The issues that the president has addressed--the accusation that he lied about pre-war intelligence and that Democrats lied when they accused him of lying--needed to be dealt with, and his excellent performance already appears to be showing some good results. There is a related issue, though, that is screaming to be addressed, and it needs to be done before the next election. The administration and Republicans at all levels next need to explain to the public how the actions of the Democrats over the past three years have exposed them as incapable of governing in today’s world of global Islamic terrorism.
One lesson learned over the past three years is that intelligence collected and interpreted by humans always contains an element of subjectivity and even what might appear a “slam dunk” can be found to be wrong.

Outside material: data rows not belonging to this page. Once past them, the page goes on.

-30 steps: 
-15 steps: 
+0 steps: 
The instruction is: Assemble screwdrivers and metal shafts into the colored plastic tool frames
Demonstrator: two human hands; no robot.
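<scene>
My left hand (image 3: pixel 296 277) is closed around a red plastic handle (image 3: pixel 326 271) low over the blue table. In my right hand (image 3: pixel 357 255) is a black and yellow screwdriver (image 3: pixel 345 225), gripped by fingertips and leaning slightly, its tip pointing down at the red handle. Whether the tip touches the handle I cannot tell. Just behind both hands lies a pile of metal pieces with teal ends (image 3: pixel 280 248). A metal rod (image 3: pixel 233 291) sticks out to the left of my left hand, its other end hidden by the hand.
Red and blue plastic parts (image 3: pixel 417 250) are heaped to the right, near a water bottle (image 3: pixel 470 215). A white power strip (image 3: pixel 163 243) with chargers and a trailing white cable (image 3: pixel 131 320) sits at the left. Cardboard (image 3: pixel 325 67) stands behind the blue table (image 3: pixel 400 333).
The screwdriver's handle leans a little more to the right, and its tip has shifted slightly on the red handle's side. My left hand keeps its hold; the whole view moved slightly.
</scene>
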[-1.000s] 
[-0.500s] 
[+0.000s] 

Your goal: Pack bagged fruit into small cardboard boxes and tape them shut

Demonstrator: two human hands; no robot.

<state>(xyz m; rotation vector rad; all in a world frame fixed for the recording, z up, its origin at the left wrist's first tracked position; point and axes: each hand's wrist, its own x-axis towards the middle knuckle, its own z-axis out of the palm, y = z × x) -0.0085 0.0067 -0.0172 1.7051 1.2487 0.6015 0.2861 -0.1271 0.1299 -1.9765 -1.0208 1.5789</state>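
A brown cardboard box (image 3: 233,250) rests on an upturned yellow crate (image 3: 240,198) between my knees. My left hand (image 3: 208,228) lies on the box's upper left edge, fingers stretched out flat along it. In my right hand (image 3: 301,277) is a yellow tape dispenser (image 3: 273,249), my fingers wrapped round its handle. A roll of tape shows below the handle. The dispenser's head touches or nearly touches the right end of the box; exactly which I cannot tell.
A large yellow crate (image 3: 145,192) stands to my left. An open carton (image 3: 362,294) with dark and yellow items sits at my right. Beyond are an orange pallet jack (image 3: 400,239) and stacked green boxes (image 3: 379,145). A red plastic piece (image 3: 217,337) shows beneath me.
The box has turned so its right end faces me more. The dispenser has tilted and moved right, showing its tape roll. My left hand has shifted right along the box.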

In light of this, voters have to ask on which side of the decision-making equation they want their leaders to err in this post-9/11 world. When it is pointed out that President Clinton was on-record saying the same things said by President Bush about the threat posed by Saddam Hussein, many Democrats respond by saying, “Yes, but he didn’t take us to war over it.” That is exactly the point Republicans need to make. Someone needs to ask if Democrats would not take action knowing what they did about Saddam, and what would it take for them ever to decide to act against a known threat.
A few months ago, I wrote that the president should be making the argument Dick Cheney made in a brilliant speech in July 2003 to the AEI. He said that knowing what we knew then, prior to invading Iraq, and looking at it in the shadow of the 9/11 attacks, it would have been irresponsible NOT to take action to remove Saddam Hussein:
"Now the regime of Saddam Hussein is gone forever. And at a safe remove from the danger, some are now trying to cast doubt upon the decision to liberate Iraq. The ability to criticize is one of the great strengths of our democracy. But those who do so have an obligation to answer this question: How could any responsible leader have ignored the Iraqi threat?"

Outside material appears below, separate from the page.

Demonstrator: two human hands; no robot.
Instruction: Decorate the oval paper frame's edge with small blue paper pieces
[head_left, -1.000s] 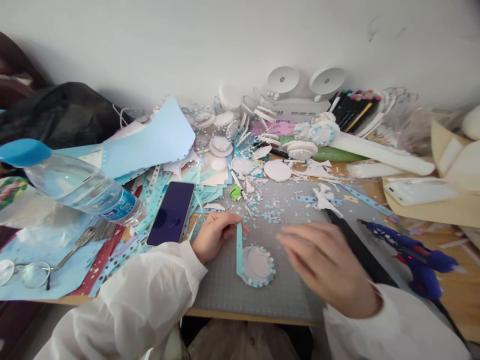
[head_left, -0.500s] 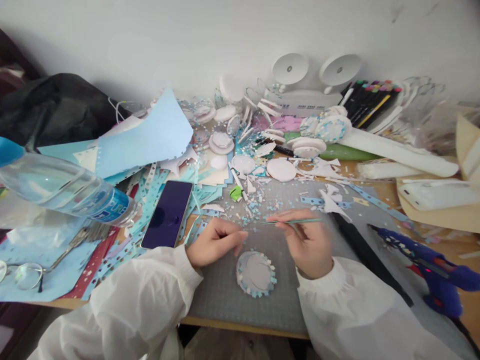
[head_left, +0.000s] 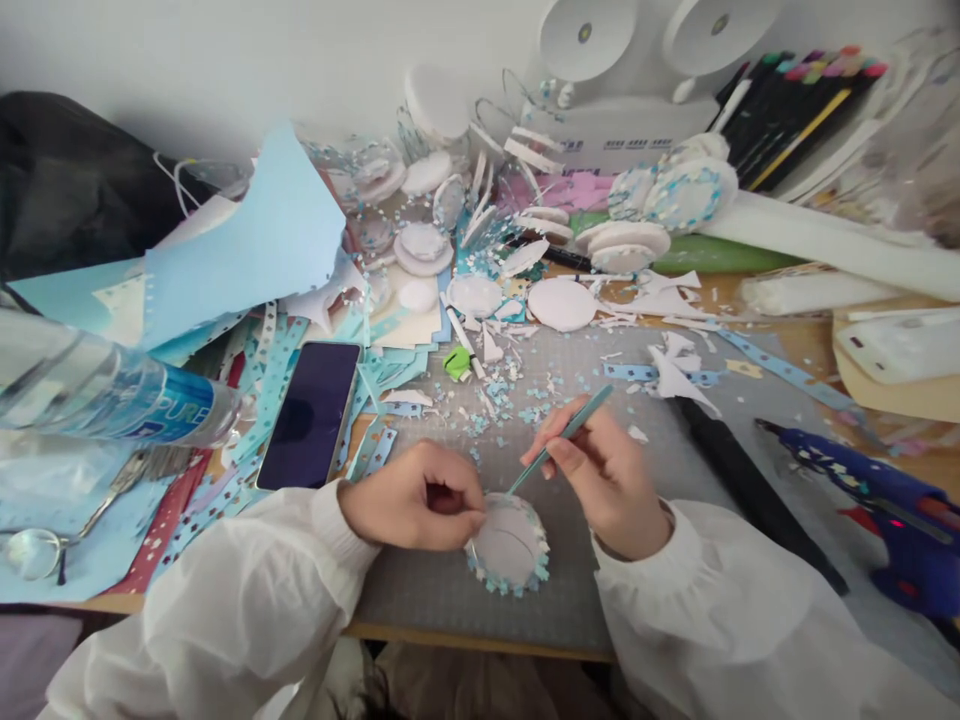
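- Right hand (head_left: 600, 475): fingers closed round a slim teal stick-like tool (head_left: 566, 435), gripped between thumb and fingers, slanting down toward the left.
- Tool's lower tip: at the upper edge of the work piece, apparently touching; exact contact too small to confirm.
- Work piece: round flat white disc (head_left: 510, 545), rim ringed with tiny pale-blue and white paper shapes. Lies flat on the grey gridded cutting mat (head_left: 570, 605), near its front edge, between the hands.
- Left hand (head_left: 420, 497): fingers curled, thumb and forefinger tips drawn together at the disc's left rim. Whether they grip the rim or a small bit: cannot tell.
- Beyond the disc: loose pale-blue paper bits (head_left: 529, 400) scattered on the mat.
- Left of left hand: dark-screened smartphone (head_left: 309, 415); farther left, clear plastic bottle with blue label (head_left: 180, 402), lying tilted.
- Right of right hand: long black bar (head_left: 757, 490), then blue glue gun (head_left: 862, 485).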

In that 2003 Cheney speech, which I argue is the perfect model for the effort I propose here, he recited point-by-point what we believed to be true about Saddam Hussein. He cited four examples from the October 2002 National Intelligence Estimate on Iraq's Continuing Programs of Weapons of Mass Destruction. After reading each example, the Vice President made the point that “President Bush faced that information, and acted to remove the danger.”
After 9/11, we all asked why the dots were not connected. We vowed that never again would our refusal to take action against known threats result in the slaughter of innocent Americans. The points made by Vice President Cheney in 2003 are ones that Republicans must make now. It is necessary, first, to lay the foundation by reminding the American public of what was known in 2002 and 2003, and refuting the big lie that has taken hold as a result of Democrat mantras parroted by a liberal media that Bush "lied" and "misled" the country into war. The administration has made a good start in that effort.
After the record has been set straight, it must be pointed out that Democrats are not to be trusted with the nation’s security. They have shown that not only will they endlessly debate until it is possibly too late but that after a military action has been initiated, in the face of difficulties and waning public support, many will back out and abandon the mission and the troops. The approach of the Democrats to the threat posed by Saddam Hussein as outlined in all of the intelligence reports available prior to the war in Iraq stands in stark contrast to that of the Bush administration.
The vice president said in that same speech, “Ladies and gentlemen, this is some of what we knew. Knowing these things, how could we, I ask, have allowed that threat to stand? These judgments were not lightly arrived at -- and all who were aware of them bore a heavy responsibility for the security of America. When the decision fell to him, President Bush was not willing to place the future of our security, and the lives of our citizens, at the mercy of Saddam Hussein. And so the President acted."
We not only know now that many Democrats, faced with the same information, failed to act, but many of those who supported the president’s decision to act, have now withdrawn that support. That is a set of facts that should not be ignored by voters in 2006 and 2008.